Computation of static observable at low temperature

The authors take as a benchmark instance a model describing a specific material, whose Hamiltonian is defined on a kagome lattice. They approximate the adiabatic evolution using a finite number of Trotter steps and minimize the resulting expectation value. The score is built from the expectation value, penalized by two standard deviations meaning that the penalty decreases as statistical uncertainty decreases.

Simulation of Nuclear Magnetic Resonance (NMR)

For this application area, the authors create a benzene molecule as the benchmarking instance. The NMR problem aims to determine the values of spin-spin coupling coefficients \(J_{i,j}\) for the benzene molecule.
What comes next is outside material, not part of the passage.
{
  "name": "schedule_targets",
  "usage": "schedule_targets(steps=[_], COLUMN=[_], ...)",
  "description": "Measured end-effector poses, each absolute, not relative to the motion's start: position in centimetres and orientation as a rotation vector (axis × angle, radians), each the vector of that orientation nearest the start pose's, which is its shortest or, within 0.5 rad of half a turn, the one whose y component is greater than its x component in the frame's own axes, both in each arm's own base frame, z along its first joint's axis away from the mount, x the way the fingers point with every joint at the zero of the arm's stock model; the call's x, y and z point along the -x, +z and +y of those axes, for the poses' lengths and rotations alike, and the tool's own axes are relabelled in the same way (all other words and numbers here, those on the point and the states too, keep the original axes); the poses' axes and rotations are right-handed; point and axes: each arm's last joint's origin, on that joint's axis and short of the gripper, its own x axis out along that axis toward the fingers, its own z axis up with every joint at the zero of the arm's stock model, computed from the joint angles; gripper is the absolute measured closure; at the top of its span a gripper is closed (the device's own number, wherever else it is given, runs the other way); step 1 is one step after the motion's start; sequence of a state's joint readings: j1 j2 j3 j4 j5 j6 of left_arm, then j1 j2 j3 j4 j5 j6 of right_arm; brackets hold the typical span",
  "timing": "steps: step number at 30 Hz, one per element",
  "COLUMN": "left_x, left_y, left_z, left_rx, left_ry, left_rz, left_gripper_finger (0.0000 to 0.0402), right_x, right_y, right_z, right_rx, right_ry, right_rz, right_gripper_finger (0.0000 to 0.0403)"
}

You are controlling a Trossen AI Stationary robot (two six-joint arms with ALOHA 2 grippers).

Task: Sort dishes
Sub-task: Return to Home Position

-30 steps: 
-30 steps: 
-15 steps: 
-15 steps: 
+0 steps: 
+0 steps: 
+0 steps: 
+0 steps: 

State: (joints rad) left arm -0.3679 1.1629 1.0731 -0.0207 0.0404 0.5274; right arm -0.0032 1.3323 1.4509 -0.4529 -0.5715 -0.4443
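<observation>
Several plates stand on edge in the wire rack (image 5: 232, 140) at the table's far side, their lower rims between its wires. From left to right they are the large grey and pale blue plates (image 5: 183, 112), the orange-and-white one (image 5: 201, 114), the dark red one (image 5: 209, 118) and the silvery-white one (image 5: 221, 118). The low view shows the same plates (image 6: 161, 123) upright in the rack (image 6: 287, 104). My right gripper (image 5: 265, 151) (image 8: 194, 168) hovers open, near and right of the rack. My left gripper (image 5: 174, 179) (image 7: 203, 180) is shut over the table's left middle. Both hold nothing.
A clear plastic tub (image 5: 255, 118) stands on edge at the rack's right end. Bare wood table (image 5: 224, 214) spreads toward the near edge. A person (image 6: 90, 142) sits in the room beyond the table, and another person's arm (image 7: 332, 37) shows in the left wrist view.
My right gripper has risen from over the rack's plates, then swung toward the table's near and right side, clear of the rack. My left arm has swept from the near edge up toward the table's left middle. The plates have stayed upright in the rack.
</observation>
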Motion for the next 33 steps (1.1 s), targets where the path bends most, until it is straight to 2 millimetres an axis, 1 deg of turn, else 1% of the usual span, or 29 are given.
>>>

The ideal NMR spectrum is obtained from the free induction decay signal, built from the ideal coefficients \(J_{i,j}\). The score corresponds to the mean-squared error between the ideal \(J_\mathrm{ideal}\) and estimated \(J_\mathrm{est}\) coefficients found using the quantum computer.
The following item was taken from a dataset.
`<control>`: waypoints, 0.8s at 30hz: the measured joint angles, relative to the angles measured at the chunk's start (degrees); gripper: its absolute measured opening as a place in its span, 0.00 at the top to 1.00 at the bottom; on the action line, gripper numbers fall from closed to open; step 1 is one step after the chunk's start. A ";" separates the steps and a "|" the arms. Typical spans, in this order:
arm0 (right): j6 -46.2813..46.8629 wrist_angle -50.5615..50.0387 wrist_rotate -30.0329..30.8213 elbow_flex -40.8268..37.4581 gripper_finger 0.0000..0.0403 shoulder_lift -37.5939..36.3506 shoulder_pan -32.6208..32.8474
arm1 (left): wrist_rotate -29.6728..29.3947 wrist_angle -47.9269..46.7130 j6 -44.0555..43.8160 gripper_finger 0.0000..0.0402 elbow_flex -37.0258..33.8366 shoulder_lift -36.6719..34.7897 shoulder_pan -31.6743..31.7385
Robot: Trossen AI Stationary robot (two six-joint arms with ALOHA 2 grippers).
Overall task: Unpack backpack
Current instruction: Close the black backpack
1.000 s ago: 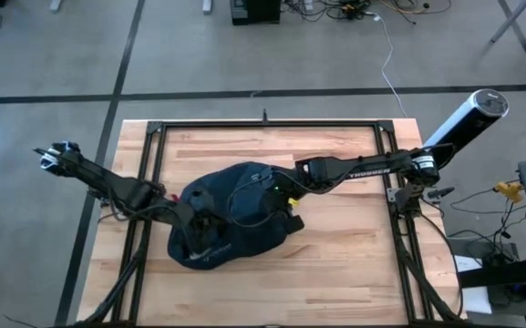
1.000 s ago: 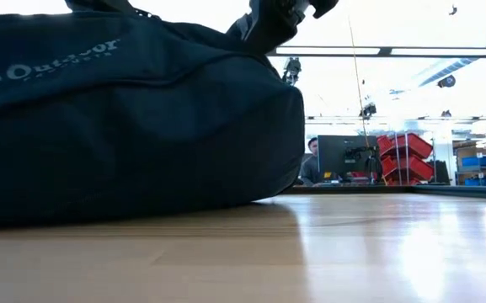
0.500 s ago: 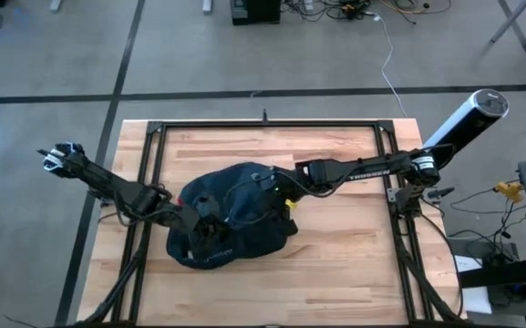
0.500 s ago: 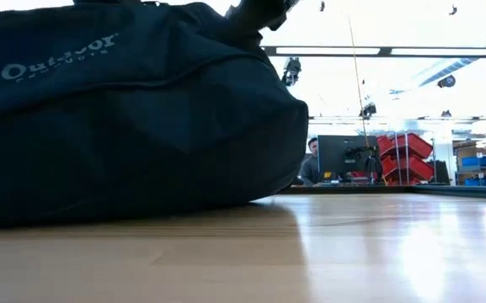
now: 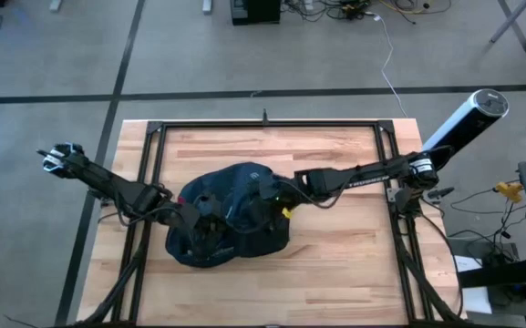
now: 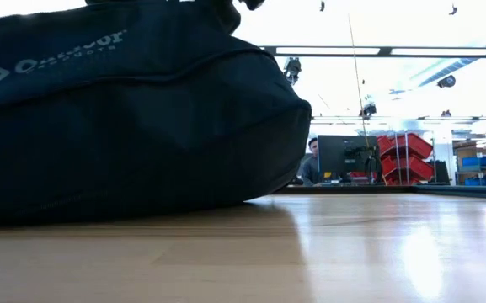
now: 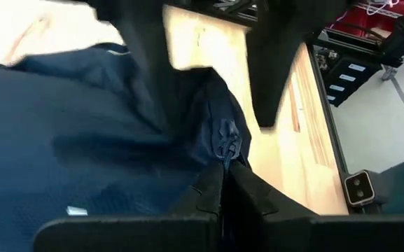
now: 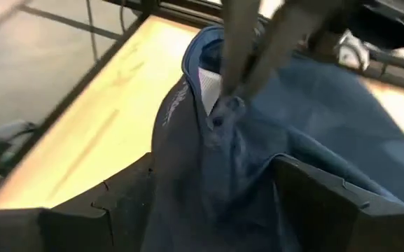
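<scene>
The backpack lay slumped left of centre on the table, apparently not yet emptied. The left gripper pinched a fold of its fabric, fingers pressed together. The right gripper stood spread astride the fabric near the zipper. Opening seemed underway; next, the right needed a firm pinch on the zipper pull.

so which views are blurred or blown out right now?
Low view: the backlit room behind is washed out, and the backpack reads nearly black. Left wrist view: motion smear across the top, fabric soft. Right wrist view: the other arm's pincer is streaked, and the table edge is blurred. High view: even light, sharp.
</scene>
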 joint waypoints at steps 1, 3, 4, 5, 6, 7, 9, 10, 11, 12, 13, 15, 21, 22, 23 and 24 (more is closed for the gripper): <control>-0.07 -0.04 0.50 0.00 0.47 0.15 0.25 | -0.02 0.04 0.18 1.00 0.00 0.00 -0.02; 0.81 0.29 0.89 0.00 0.57 0.60 0.58 | -0.15 0.13 0.46 1.00 0.00 0.00 0.00; 1.04 0.60 0.93 0.00 0.63 0.79 0.75 | -0.29 0.17 0.51 1.00 0.00 0.00 0.02; 1.23 0.69 0.99 0.00 0.70 1.00 0.87 | -0.35 0.17 0.51 1.00 0.00 0.00 0.05; 1.45 1.02 0.99 0.00 0.77 1.19 0.99 | -0.44 0.23 0.51 1.00 0.00 0.00 0.06; 1.81 1.31 0.98 0.00 0.84 1.21 1.10 | -0.46 0.27 0.51 1.00 0.00 0.00 0.07; 1.94 1.75 1.03 0.00 0.95 1.20 1.12 | -0.44 0.28 0.51 1.00 0.00 0.00 0.05; 2.10 1.78 1.16 0.00 0.97 1.17 1.12 | -0.41 0.19 0.51 1.00 0.00 -0.02 0.05; 2.67 1.60 1.42 0.00 0.97 1.12 1.12 | -0.29 -0.10 0.53 1.00 0.00 -0.17 0.07; 2.86 1.24 1.56 0.02 0.97 1.12 1.11 | -0.01 -0.33 0.53 1.00 0.00 -0.55 0.09; 2.87 0.80 1.85 0.08 0.98 1.09 1.08 | 0.16 -0.57 0.54 1.00 -0.01 -1.14 0.09; 2.90 -0.09 2.44 0.19 0.99 1.05 1.02 | 0.41 -0.96 0.55 1.00 -0.02 -2.36 0.09; 2.89 -3.91 2.66 0.28 1.00 0.77 1.09 | 3.02 -2.96 0.10 1.00 -0.02 -4.76 0.03; 2.88 -4.71 2.55 0.25 1.00 0.77 1.11 | 3.47 -3.78 -0.54 1.00 -0.02 -4.76 0.03; 2.89 -5.48 2.52 0.20 1.00 0.77 1.12 | 3.91 -4.91 -1.45 1.00 -0.02 -4.79 0.02; 2.89 -5.94 2.51 0.17 1.00 0.77 1.12 | 4.11 -6.02 -2.60 1.00 -0.02 -4.81 -0.07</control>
Ground state energy computation

The benchmark instance considers a linear chain of hydrogen atoms. The authors use a randomized algorithm to avoid Trotter errors when evaluating the quantum computer’s ability to implement a ground-state preparation circuit for the chain of atoms. A passing test is then built from the expectation value of an ancilla observable used as a proxy for measuring the correct implementation of the randomized algorithm. The final score is the largest size for which the test is passing. This method avoids costly samples to meet chemical accuracy but does not directly verify the ground-state energy of the system.

Optimization

The benchmark instance consists of max-cut instances on 3-regular graphs. The final score is the maximum problem size for which the quantum computer can return the optimal solution with probability \(1/2\). This size is determined by whether the quantum computer can solve at least one instance of the max-cut problem for that size.

Devices being benchmarked

The article [1] benchmarks quantum emulators with different levels of simulated noise. The authors do not evaluate real quantum hardware.

Limitations

The benchmark instances used in AppQSim are closer to research-relevant tasks than real industrial tasks. Indeed, some instance problems are very specific and not representative of industrial workload, such as the computation of free fermions inspired by the Hubbard model, the computation of electronic configurations of linear chains of atoms or random 3-regular graph max-cut instance problems.

A second limitation is that the benchmark suite is not fully accessible online, with only the part on “simulation of conducting materials” available in the QUARK framework.

Implementation

Currently, there is no public implementation of the protocol. The experiment on conducting materials has been implemented in the QUARK framework and is available in the project Github repository. The data from the study [1] are available on Zenodo.

References

  1. [1]E. Granet and H. Dreyer, “AppQSim: Application-oriented benchmarks for Hamiltonian simulation on a quantum computer,” Physical Review Research, vol. 7, no. 4, p. 043146, 2025.